Search code examples
mongodbsharding

Default range shard key mongodb


I have a mongodb shard with 2 shards (let say A & B), 17GB free space each. I set _id which contains object ID as shard key.

Below are commands used to set db and collection.

sh.enableSharding("testShard");
sh.shardCollection("testShard.shardedCollection", {_id:1});

Then I tried to fire 4,000,000 insert queries to mongos server. I execute script below 4 times.

for(var i=0; i<1000000; i++){
  db.shardedCollection.insert({x:i});
}

Using _id as shard key, as per my understanding, 4000000 document as mentioned will fit in 1 shard and all insert will happens in A shard only.

However, the result was not as I expected, it is ~1,3 million documents inserted in A shard, another ~2,7 million documents inserted in B shard.

Why did it happen?
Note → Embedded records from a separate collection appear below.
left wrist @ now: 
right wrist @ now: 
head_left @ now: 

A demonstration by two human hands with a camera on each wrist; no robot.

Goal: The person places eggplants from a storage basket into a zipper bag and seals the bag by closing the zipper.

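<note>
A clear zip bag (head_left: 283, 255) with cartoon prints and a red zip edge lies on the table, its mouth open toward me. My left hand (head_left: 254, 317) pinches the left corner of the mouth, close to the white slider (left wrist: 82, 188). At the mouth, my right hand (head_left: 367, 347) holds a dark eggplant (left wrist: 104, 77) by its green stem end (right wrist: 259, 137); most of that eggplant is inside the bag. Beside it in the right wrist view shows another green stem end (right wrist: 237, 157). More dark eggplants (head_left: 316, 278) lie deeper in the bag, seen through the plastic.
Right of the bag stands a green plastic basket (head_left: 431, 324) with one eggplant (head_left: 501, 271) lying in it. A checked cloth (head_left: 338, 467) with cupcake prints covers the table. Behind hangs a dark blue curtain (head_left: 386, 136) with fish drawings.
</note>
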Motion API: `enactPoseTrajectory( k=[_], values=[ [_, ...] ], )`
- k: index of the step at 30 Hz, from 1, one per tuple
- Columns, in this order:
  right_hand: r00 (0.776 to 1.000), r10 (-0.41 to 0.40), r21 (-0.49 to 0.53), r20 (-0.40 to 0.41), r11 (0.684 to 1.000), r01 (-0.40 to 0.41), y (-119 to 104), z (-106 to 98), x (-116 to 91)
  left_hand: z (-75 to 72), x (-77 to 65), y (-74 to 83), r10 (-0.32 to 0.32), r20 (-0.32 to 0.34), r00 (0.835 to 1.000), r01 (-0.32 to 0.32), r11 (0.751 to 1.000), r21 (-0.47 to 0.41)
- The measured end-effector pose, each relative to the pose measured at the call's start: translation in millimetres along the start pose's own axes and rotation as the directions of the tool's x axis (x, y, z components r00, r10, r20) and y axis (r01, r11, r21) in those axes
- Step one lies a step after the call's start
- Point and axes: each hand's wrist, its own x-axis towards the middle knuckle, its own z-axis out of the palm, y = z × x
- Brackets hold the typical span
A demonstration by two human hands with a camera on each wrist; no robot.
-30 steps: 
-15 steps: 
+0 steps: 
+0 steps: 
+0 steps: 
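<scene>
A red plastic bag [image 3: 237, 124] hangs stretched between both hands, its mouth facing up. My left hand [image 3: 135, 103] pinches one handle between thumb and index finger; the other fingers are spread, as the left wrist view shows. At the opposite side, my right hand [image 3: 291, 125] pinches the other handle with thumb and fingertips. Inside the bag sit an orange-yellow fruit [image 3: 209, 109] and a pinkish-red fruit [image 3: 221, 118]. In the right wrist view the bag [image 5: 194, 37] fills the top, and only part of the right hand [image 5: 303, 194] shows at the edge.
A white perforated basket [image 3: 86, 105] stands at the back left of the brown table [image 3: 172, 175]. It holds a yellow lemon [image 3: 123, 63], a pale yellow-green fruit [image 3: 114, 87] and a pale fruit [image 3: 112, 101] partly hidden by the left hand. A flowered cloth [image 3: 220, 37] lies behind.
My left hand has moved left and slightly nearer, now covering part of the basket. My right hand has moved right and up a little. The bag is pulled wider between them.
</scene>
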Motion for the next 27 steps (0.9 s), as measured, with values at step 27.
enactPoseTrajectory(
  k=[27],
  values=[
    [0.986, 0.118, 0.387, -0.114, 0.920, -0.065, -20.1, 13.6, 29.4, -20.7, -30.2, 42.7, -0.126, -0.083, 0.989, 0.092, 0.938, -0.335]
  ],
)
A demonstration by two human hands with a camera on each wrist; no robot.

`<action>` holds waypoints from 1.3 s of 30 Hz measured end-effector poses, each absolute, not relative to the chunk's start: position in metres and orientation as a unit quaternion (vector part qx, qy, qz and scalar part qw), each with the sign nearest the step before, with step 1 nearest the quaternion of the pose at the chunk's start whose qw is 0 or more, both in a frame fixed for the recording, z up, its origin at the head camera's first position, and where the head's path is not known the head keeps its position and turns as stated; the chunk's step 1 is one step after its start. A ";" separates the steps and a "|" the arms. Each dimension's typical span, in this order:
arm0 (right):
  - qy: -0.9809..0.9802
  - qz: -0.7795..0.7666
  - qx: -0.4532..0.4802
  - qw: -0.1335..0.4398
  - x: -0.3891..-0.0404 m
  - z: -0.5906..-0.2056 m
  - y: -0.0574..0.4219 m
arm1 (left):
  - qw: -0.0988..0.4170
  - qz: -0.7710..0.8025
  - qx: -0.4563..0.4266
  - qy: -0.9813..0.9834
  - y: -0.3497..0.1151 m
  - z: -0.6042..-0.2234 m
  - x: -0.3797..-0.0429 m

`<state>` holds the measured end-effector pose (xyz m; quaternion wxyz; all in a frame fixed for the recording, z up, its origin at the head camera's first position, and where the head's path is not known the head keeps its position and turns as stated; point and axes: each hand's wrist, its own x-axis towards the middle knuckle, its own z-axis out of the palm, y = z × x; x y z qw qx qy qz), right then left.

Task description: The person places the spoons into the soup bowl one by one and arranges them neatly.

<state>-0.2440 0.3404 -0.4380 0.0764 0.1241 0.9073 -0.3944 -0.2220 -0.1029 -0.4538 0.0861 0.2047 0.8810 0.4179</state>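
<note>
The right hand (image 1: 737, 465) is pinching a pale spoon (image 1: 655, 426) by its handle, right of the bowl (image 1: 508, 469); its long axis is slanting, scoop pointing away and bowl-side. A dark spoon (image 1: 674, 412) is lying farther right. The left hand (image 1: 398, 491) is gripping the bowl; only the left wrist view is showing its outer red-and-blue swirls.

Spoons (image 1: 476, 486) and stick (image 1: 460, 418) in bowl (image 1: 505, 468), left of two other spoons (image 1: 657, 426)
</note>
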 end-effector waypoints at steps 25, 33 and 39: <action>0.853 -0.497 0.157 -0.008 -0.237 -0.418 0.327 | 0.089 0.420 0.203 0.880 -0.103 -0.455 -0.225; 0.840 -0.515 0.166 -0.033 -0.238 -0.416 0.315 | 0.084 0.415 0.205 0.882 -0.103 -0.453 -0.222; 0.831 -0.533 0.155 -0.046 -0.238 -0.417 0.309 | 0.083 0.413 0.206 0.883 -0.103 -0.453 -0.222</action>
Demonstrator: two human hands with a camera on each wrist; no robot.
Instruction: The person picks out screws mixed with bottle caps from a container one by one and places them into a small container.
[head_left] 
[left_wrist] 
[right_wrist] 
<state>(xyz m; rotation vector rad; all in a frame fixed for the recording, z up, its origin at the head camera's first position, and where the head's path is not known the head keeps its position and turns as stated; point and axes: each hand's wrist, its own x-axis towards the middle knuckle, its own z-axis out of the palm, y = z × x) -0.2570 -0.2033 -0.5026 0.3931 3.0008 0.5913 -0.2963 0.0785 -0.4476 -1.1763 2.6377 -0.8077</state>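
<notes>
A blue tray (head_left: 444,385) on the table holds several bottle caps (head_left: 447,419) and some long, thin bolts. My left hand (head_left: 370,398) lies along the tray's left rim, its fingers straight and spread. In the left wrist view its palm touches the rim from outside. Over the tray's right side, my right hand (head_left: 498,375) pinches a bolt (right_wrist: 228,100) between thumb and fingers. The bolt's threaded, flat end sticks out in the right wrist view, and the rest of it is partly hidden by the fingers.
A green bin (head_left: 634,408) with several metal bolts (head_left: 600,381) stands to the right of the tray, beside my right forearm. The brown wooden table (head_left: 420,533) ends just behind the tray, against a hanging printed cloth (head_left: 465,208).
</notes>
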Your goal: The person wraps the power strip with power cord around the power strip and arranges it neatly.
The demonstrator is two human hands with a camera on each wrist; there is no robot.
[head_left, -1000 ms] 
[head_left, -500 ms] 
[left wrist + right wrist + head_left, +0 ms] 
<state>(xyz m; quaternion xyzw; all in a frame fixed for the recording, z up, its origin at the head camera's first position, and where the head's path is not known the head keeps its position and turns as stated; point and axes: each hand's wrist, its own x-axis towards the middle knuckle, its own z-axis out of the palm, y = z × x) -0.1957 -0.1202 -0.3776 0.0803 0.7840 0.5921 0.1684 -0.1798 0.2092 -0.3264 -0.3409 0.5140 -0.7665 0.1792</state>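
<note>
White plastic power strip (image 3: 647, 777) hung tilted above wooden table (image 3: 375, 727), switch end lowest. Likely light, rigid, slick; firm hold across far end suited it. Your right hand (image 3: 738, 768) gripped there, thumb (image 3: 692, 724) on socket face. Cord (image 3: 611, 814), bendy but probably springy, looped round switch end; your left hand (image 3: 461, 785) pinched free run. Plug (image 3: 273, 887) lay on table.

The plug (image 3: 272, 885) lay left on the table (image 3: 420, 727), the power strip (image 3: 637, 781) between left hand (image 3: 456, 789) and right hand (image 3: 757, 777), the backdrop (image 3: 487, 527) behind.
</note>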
Are something missing in shard coll setting commands? Or my understanding is wrong, maybe there is something like default range shard key in mongodb?

It will be very helpful if someone can share the behavior of default range shard key (without tag aware).

Below is sh.status() result

  shard key: { "_id" : 1 }
  chunks:
    B  5
    A  5
  { "_id" : { "$minKey" : 1 } } -->> { "_id" : ObjectId("540c703398c7efdea6037cbc") } on : B Timestamp(6, 0) 
  { "_id" : ObjectId("540c703398c7efdea6037cbc") } -->> { "_id" : ObjectId("540c703498c7efdea603bfe3") } on : A Timestamp(6, 1) 
  { "_id" : ObjectId("540c703498c7efdea603bfe3") } -->> { "_id" : ObjectId("540c704398c7efdea605d818") } on : A Timestamp(3, 0) 
  { "_id" : ObjectId("540c704398c7efdea605d818") } -->> { "_id" : ObjectId("540c705298c7efdea607f04e") } on : A Timestamp(4, 0) 
  { "_id" : ObjectId("540c705298c7efdea607f04e") } -->> { "_id" : ObjectId("540c707098c7efdea60c20ba") } on : B Timestamp(5, 1) 
  { "_id" : ObjectId("540c707098c7efdea60c20ba") } -->> { "_id" : ObjectId("540c7144319c0dbee096f7d6") } on : B Timestamp(2, 4) 
  { "_id" : ObjectId("540c7144319c0dbee096f7d6") } -->> { "_id" : ObjectId("540c7183319c0dbee09f58ad") } on : B Timestamp(2, 6) 
  { "_id" : ObjectId("540c7183319c0dbee09f58ad") } -->> { "_id" : ObjectId("540eb15ddace5b39fbc32239") } on : B Timestamp(4, 2) 
  { "_id" : ObjectId("540eb15ddace5b39fbc32239") } -->> { "_id" : ObjectId("540eb192dace5b39fbca8a84") } on : A Timestamp(5, 2) 
  { "_id" : ObjectId("540eb192dace5b39fbca8a84") } -->> { "_id" : { "$maxKey" : 1 } } on : A Timestamp(5, 3) 

Solution

  • Yeah you are right it should have gone to a single shard. But while there is insertions going on a single shard, the balancer would be also balancing the shards and moving chunks to other shards.

    Having said that, what you should do is stop/disable the balancer by invoking the below command from your mongos.

    http://docs.mongodb.org/manual/reference/method/sh.disableBalancing/#sh.disableBalancing

    sh.disableBalancing(namespace)
    //namespace     string  The namespace of the collection.
    

    Once done, kick off your inserts and see where all the inserts are heading to.

    For _id field sharding you could also look here:

    http://docs.mongodb.org/manual/faq/sharding/#can-you-shard-on-the-id-field

    Be aware that ObjectId() values, which are the default value of the _id field, 
    increment as a timestamp. As a result, when used as a shard key, all new documents
    inserted into the collection will initially belong to the same chunk on a single 
    shard. Although the system will eventually divide this chunk and migrate its contents 
    to distribute data more evenly, at any moment the cluster can only direct insert 
    operations at a single shard. This can limit the throughput of inserts. If most of 
    your write operations are updates, this limitation should not impact your performance. 
    However, if you have a high insert volume, this may be a limitation.